À de très rares exceptions près, depuis le début des années 1990, les dépenses militaires des pays africains sont en baisse ou restent stables à des niveaux très peu élevés. Il en est de même pour ce qui concerne les importations d’armement, et en particulier d’armes lourdes. De fait, à la surenchère soviéto-américaine lancée dans les années 1970, s’est désormais substituée une pression des bailleurs de fonds multilatéraux aussi bien que bilatéraux en faveur d’une diminution de ces dépenses militaires, d’abord par la réduction des importations d’armes, ensuite par celle des effectifs des forces armées. Deux facteurs, du côté africain, ont tendance à favoriser cette évolution : d’une part, la crise économique et la très notable baisse des recettes d’exportation ; d’autre part les processus de démocratisation et la multiplication des régimes civils, élus, aux dépenses des régimes militaires s’appuyant essentiellement sur le soutien des forces armées. Cette tendance à la démilitarisation a sans aucun doute pour l’Afrique des vertus économiques et politiques, mais elle constitue une difficulté pour faire face et résoudre les nombreux foyers d’insécurité qui subsistent sur le continent. Or, pour la plupart, ceux-ci sont provoqués par des forces de guérilla équipées principalement en armes légères de récupération ou de contrebande, ils ont en tout cas des effets ravageurs sur le développement économique aussi bien que sur les processus démocratiques.

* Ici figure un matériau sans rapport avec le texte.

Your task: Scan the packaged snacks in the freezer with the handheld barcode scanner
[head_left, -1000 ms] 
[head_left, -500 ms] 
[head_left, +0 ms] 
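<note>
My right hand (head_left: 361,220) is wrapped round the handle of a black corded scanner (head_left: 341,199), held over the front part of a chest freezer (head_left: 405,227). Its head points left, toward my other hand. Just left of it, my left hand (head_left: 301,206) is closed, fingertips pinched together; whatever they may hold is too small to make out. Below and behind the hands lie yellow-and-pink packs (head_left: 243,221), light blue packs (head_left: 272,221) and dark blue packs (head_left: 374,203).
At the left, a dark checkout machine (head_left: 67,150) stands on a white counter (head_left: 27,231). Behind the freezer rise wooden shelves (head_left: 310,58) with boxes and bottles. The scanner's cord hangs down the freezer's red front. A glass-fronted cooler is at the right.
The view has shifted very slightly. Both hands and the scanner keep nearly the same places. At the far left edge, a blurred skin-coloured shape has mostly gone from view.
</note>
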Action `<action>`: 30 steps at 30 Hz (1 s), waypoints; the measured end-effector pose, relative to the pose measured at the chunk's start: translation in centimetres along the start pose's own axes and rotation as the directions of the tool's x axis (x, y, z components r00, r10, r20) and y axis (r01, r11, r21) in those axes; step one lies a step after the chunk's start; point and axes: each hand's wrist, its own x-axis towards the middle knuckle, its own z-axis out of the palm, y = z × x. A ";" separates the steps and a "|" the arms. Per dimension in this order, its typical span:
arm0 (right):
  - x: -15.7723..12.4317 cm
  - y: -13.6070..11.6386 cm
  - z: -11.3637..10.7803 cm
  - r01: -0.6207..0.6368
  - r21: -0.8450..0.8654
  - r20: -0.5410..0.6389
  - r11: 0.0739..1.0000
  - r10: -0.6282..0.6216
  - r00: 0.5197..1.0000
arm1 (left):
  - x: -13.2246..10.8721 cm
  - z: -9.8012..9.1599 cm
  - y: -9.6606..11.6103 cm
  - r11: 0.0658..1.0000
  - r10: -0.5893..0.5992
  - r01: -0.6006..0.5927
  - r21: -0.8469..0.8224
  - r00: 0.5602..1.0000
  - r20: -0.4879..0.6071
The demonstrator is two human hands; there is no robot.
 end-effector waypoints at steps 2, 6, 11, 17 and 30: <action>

Face à cette insécurité, les efforts importants déployés par les Nations unies depuis quelques années se révèlent trop souvent insuffisants, voire inadaptés, comme on a pu le constater en Somalie ou au Rwanda. De toute façon, il est clair que la portée de l’engagement politico-militaire onusien sur le continent ne peut pas dépasser certaines limites. Les Nations unies, en effet, ne peuvent sérieusement intervenir partout et prendre en charge la totalité des problèmes d’insécurité en Afrique. De leur côté, les Africains, dans l’Organisation de l’unité africaine (OUA) ou à l’échelle sous-régionale se heurtent à d’énormes difficultés pour mettre en place des dispositifs de sécurité collective ou des mécanismes de gestion et de résolution des crises et des conflits (voir l’article de Emad Awwad dans notre livraison de décembre 1994). Enfin, il apparaît clairement, après les expériences somaliennes et rwandaises, que les grandes puissances ont de plus en plus tendance à considérer avec de fortes réticences l’hypothèse d’interventions militaires coûteuses, aléatoires, comportant de gros risques d’enlisement, et de moins en moins susceptibles de permettre des solutions politiques satisfaisantes et génératrices de stabilité.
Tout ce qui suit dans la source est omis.